15.310 · Initiative déposée par un canton · 2015-06-10
Liquidé
Wortlaut
Se fondant sur l'art. 160, al. 1, de la Constitution fédérale, le canton de Bâle-Ville soumet à l'Assemblée fédérale l'initiative suivante :
Il convient de créer la base constitutionnelle suivante pour une assurance contre les séismes obligatoire à l'échelle nationale :
Art. 74a Assurance contre les séismes
Al. 1
La Confédération fixe les principes applicables à la protection de l'être humain face au risque sismique. Leur mise en oeuvre est du ressort des cantons, qui édictent les bases légales nécessaires.
Al. 2
Les cantons s'emploient à faire respecter les normes parasismiques dans les nouvelles constructions sises sur leur territoire.
Al. 3
Ils s'assurent que tous les biens fonciers sis sur leur territoire sont couverts par l'assurance contre les séismes. Ils peuvent mandater à cet effet les établissements cantonaux d'assurance des bâtiments ou, en l'absence de tels établissements, le secteur privé des assurances.
Al. 4
La Confédération légifère sur une assurance à l'échelle nationale contre les séismes pour les ménages privés et les biens mobiliers des entreprises. Ce faisant, elle prend en considération la structure du marché et la compétence des cantons qui comptent sur leur territoire des établissements cantonaux d'assurance-ménage.
Al. 5
Elle peut participer au financement de l'assurance contre les séismes et apporter une aide financière supplémentaire en cas de situation exceptionnelle.
Begründung
En Suisse, la menace sismique est considérée, en comparaison mondiale, comme étant "moyenne". Des séismes d'intensité moyenne se produisent environ une à deux fois par siècle dans notre pays. Étant donné la rareté du phénomène, la sensibilisation à ce risque est très insuffisante. Bien que l'état des connaissances sur les constructions parasismiques et sur la prévention se soit constamment amélioré, ces connaissances ne sont que peu utilisées malgré des coûts spécifiques faibles. La prévention des séismes est donc négligée et un séisme de forte intensité pourrait causer d'immenses dégâts.
Depuis le 1er juillet 2004, les nouvelles normes SIA 260/261 sont en vigueur ; toutefois, la majorité des nouvelles constructions n'est soumise à aucune obligation légale s'agissant du respect de ces normes et la police des constructions n'effectue aucun contrôle. La plupart du temps, les normes en question ne sont appliquées que lorsque le maître d'oeuvre l'exige contractuellement ; c'est la raison pour laquelle, de nos jours, de nombreuses nouvelles constructions privées ne sont pas suffisamment protégées contre les séismes. Les mesures nécessaires à prendre pour qu'un bâtiment soit conforme aux normes parasismiques ne représentent pourtant qu'un %, au maximum, des coûts de gros oeuvre, si elles sont planifiées dès le début des travaux.

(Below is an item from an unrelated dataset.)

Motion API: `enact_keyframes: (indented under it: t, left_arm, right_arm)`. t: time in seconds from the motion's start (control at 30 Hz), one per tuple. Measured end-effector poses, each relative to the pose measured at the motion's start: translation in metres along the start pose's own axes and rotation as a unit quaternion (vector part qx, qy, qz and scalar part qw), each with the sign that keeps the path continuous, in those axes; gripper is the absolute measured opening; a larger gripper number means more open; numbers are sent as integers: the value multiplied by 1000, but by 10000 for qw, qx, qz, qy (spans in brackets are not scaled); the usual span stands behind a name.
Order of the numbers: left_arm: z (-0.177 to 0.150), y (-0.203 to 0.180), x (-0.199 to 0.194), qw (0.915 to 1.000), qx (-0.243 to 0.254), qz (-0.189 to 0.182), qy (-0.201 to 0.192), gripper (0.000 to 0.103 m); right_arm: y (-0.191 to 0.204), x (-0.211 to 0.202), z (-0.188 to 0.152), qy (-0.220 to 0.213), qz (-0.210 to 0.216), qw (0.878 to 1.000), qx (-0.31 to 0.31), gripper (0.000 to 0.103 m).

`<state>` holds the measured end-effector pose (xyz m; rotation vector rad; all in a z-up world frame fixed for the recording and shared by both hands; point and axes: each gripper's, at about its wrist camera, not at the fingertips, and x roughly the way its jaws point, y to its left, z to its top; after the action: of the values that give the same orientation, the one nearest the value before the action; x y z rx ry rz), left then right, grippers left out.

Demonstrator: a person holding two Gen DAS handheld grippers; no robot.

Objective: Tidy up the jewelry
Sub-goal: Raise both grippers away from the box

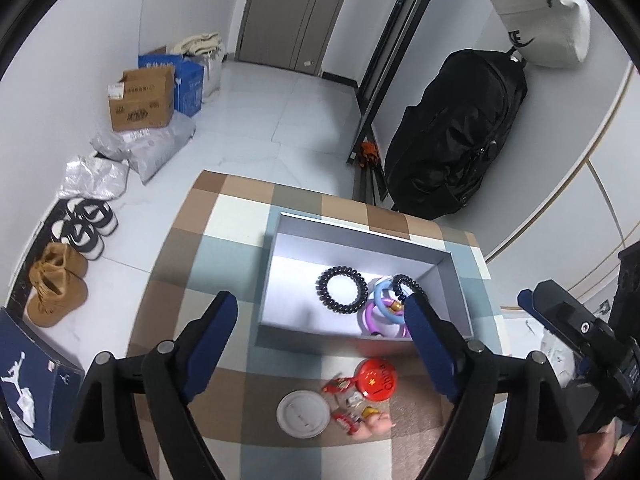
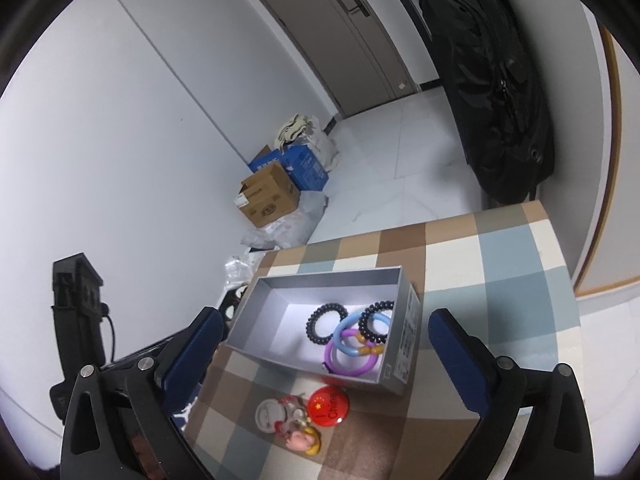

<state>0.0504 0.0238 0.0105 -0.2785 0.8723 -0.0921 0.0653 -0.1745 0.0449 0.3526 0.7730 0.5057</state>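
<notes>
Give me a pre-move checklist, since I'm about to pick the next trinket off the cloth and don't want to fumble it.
1. Left gripper empty, jaws open: ok.
2. Right gripper empty, jaws open: ok.
3. Grey box open, floor space free: ok.
4. Red badge outside the box, unobstructed: ok.
5. White round badge separate from the figurine charms: cannot tell; they lie bunched.
6. Black spiral bands and coloured rings already inside: ok.

Jewelry in and beside the grey box (image 2: 394,322)

Two black coil bands (image 2: 327,323), a blue ring (image 2: 352,330) and a purple ring (image 2: 352,364) lie flat inside it, overlapping at its right end; a red badge (image 2: 329,403), white badge (image 2: 269,416) and small charms (image 2: 306,438) lie just in front.
</notes>
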Motion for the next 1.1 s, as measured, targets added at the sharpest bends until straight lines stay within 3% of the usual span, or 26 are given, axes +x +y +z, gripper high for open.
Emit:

Les sociétés de réassurance partent du principe, dans leurs scénarios, qu'un événement de magnitude 5,5-6 (qui se produit une fois tous les cent ans) occasionnerait des dommages atteignant environ 7 milliards de francs (constructions et biens mobiliers), qu'en cas de séisme de magnitude 6-6,5 (se produisant tous les cinq cents ans), les dommages se chiffreraient à environ 40 milliards de francs et qu'un événement de magnitude supérieure à 6,5 (se produisant tous les mille ans) coûterait environ 60 milliards de francs (45 milliards de francs pour les constructions et 15 pour les biens mobiliers). À cela s'ajoutent les pertes humaines, que l'on ne peut pas chiffrer, causées par ce type de catastrophe.
Dans ce contexte, il est indispensable de garantir une prévention contre les séismes à l'échelle nationale, qui prenne en considération les risques encourus, ainsi qu'une couverture appropriée des dégâts liés aux séismes. La haute surveillance de la prévention des séismes doit être confiée à la Confédération, afin d'assurer dans toute la Suisse un degré équilibré de protection, établi selon des critères unifiés. Seule la Confédération est en mesure de coordonner cette tâche d'envergure nationale et de développer efficacement les stratégies nécessaires. Quant aux cantons, ils doivent être chargés de prendre les dispositions nécessaires dans le domaine de la construction sur leur territoire. La Confédération devra en outre veiller à ce qu'une couverture d'assurance appropriée pour les bâtiments, les ménages privés et les biens mobiliers des entreprises soit offerte à l'échelle du pays en cas de séisme. Elle doit pouvoir charger les cantons ainsi que le secteur privé des assurances d'offrir une telle couverture ; ceux-ci devraient s'associer notamment pour les questions de réassurance.